Hubo aquí un tiempo glorioso en que todo el mundo era capitán. Una época en que el más tonto no hacía relojes porque dedicaba su tiempo a arreglar el accidente de un petrolero. Iba uno a comprar el pan, y por el mismo precio de la barra se llevaba la solución final del chapapote. Acudía al cerrajero y éste le entregaba la llave del saber qué hacer con un monocasco de 81.589 toneladas que soltaba fuel en medio de una borrasca. El furor praestigis afectaba tanto al actor rebelde con serie en la televisión fraguista como a la señora usuaria de visones ajena a los futuros dictados del modisto y no modesto Pepiño. Poseídos por él, muchos medios perdieron la cuenta de las mareas negras que iban y venían de sus titulares, aunque no la de los ingresos extra que trae una buena catástrofe. Pocas veces disfrutamos de tal elenco de charlatanes y profetas como en la era de la negra sombra del Prestige. Qué espectáculo. Hasta se echa de menos a los más estrafalarios. ¿Dónde estarán los que anunciaron el percebe mutante? ¿Aferrados a la roca de la subvención, tal vez?
Cualquiera sabía entonces qué decisiones procedía haber tomado. Cualquiera, menos quien tuviera alguna responsabilidad en el asunto, que ése naturalmente carecía de conocimientos. Y el caso es que no bulleron en balde tantas neuronas. Aquel intelectual colectivo produjo algo. Alumbró un dogma. El cual venía a decir que nunca, bajo ninguna circunstancia, había de alejarse a un buque accidentado de la costa. Jamás de los jamases debía enviarse tal marrón al quinto pino. A ese pino, y a ser posible para colgarlo de una de sus ramas, tenía que mandarse a quien diera tal orden. Y si, además, al barco en cuestión se le cambiaba de rumbo en su periplo, entonces el delito era para juicio sumarísimo y fusilamiento en el acto. Por esos artículos de fe juraron muchos. Entre ellos, los que hoy ocupan las poltronas del gobierno central y del gallego. O sea, los mismos que hace unos días apartaban del litoral al Ostedijk con sus fertilizantes descompuestos. Y los mismos que acto seguido lo hacían pasear de sur a norte.
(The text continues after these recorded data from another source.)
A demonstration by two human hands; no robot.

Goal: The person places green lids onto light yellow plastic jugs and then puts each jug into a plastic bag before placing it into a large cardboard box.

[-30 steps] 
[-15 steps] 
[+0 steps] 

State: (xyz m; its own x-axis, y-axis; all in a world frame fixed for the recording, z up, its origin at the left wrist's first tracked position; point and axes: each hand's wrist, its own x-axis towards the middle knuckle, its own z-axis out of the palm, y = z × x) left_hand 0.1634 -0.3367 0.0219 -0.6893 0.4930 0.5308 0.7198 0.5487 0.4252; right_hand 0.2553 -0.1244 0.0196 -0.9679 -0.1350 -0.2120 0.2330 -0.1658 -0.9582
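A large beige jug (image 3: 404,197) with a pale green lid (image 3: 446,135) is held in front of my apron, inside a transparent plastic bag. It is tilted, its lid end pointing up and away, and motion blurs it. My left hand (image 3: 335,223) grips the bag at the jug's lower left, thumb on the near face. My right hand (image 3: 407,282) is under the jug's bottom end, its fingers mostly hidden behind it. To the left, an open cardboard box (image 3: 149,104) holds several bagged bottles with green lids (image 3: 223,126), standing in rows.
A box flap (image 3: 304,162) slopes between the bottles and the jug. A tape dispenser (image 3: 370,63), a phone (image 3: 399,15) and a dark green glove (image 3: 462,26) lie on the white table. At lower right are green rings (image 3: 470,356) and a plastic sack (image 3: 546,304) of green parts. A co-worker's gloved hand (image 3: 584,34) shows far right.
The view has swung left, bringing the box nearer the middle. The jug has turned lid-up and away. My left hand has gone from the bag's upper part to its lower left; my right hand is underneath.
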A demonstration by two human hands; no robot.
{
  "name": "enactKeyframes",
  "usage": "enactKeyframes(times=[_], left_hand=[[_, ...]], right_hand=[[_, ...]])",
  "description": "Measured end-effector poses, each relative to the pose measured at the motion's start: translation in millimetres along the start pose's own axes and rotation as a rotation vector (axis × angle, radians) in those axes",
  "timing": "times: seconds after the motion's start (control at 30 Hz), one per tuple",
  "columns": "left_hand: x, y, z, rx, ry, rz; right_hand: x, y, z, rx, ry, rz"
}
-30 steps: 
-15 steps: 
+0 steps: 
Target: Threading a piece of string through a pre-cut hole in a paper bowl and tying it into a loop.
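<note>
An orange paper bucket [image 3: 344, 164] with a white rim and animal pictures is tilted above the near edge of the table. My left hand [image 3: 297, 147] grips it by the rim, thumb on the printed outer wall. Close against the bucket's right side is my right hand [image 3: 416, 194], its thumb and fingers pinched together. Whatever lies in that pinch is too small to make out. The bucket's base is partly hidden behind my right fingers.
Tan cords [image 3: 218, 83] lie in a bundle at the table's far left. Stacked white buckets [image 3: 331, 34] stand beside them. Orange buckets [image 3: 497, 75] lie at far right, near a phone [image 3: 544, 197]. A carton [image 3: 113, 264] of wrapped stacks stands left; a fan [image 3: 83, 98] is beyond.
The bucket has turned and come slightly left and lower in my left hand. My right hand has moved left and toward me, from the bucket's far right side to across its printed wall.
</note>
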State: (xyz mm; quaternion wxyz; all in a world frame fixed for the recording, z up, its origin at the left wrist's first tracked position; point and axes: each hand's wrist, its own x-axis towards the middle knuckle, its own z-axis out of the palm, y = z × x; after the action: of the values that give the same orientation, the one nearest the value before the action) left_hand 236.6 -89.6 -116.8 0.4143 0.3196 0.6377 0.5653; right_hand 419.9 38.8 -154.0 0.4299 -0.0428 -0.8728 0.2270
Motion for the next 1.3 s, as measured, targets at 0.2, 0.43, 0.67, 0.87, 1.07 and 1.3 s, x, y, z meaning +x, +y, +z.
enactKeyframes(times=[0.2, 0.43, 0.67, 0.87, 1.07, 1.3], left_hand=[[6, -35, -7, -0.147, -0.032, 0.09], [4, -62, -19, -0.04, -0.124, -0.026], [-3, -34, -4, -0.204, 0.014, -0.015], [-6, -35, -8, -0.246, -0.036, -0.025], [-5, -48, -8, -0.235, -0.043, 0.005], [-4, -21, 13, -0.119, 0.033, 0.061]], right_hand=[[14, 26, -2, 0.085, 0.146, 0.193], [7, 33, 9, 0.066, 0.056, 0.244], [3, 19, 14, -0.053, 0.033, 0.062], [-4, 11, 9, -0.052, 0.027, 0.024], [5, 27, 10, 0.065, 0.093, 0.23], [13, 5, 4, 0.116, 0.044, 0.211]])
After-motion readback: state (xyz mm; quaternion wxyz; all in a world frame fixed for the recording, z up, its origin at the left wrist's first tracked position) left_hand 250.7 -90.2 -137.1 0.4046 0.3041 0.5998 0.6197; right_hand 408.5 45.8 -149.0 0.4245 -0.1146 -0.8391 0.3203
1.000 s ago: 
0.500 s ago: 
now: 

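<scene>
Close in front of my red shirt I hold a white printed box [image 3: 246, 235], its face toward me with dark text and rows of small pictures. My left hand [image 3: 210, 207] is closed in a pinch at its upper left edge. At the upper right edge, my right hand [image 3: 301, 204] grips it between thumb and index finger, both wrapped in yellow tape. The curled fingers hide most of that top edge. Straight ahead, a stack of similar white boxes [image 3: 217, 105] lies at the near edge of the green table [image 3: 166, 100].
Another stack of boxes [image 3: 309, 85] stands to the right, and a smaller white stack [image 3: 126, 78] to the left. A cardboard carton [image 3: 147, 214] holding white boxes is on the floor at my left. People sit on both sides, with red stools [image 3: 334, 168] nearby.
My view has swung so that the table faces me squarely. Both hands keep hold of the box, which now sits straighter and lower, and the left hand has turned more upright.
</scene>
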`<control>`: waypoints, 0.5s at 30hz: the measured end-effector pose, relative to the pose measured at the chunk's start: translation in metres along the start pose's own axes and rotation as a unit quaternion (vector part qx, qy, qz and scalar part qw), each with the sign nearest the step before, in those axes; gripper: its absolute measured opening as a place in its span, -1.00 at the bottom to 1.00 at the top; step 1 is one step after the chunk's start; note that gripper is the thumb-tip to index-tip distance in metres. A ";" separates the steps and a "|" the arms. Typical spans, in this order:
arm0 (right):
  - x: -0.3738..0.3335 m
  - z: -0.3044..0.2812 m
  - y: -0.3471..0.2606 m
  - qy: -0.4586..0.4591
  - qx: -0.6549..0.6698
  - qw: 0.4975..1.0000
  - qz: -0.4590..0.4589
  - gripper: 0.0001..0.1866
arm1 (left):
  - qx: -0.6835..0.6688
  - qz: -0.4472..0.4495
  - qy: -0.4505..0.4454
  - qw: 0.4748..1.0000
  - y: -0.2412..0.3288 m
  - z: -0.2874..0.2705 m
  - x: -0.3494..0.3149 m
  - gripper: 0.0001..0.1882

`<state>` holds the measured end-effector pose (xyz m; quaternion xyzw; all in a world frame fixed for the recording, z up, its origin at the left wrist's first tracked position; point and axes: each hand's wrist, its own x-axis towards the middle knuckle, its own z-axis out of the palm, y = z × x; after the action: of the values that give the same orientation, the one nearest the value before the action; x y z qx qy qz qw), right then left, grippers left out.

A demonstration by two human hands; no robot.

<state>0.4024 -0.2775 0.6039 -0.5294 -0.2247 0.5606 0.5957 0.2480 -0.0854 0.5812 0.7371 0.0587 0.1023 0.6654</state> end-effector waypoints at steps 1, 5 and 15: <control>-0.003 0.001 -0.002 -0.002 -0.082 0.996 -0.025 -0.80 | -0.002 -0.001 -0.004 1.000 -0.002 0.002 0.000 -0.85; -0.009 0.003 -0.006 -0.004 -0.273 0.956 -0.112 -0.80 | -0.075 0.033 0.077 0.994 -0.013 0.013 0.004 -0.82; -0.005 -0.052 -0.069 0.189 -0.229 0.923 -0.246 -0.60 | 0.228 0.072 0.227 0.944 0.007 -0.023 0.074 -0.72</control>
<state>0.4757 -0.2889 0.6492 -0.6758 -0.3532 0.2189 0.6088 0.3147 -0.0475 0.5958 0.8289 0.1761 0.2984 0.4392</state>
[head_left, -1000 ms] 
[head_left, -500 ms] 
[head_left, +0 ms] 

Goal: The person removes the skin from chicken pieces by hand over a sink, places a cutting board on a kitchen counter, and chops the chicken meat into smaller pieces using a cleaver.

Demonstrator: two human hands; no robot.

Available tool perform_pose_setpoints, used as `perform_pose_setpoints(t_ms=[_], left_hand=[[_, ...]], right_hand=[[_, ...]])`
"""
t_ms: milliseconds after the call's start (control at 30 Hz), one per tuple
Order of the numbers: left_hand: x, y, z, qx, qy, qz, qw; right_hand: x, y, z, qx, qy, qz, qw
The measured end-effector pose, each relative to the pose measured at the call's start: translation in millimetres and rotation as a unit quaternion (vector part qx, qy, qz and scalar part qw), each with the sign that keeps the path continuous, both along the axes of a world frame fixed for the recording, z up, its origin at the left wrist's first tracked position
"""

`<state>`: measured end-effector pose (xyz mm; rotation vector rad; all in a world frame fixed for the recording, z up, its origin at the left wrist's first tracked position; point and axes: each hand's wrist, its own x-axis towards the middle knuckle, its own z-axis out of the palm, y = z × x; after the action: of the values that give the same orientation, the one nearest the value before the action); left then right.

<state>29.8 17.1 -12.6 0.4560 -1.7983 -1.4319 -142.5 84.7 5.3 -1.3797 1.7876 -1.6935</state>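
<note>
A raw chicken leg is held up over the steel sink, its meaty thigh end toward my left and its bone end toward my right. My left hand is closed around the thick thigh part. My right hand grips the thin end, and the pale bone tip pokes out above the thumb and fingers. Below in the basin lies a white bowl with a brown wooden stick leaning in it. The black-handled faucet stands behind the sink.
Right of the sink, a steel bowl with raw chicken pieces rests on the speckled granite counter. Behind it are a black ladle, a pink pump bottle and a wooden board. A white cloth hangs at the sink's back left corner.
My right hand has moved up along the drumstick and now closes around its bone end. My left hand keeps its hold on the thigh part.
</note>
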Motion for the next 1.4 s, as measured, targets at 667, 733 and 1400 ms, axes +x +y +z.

Es lo que tienen los dogmas inspirados por el oportunismo. Que sus mismos creadores han de incumplirlos cuando les toca bailar con los sucesos. Y entonces el espectáculo consiste en oírles decir digo donde dijeron Diego. En que Touriño defienda el alejamiento y reconozca que los vientos condicionan el rumbo. En que acepten él y su segundo de a bordo que no toque puerto el Ostedijk, por la sencilla razón de que no hay alcalde que quiera envolver a su pueblo, a sólo meses de las municipales, en una nube tóxica. Y consiste en escuchar el silencio de los intelectuales comprometidos con la mar sagrada y salada. Y en contemplar la discreción de los medios que hicieron su agosto un invierno con el alarmismo. Es cosa de ver su contención, la prudencia que destilan, el modo en que aseguran que no hay riesgos. Aún no se había enfriado la carga y ya enfriaban la noticia. Las obvias diferencias entre uno y otro caso no explican por sí solas tan completa mutación. La clave de que sea bueno ahora lo que antes era dañino reside en que no hace falta mandar al quinto pino al Gobierno en ejercicio. No hay que atizar la movilización ni el odio a cuenta de un accidente marítimo.
Reina la calma mientras serpea la gestión más o menos desafortunada del estropicio. Hubiera sido lo suyo cuando el Prestige. Pero lo convirtieron en un Apocalipsis. Entonces se acababa el mundo, ahora no pasa nada. Los que provocaron aquel estallido de histeria callan. Fueron tóxicos entonces y hoy, sólo irritantes. Como los gases del barco holandés que ya se ha ganado el sobrenombre del errante.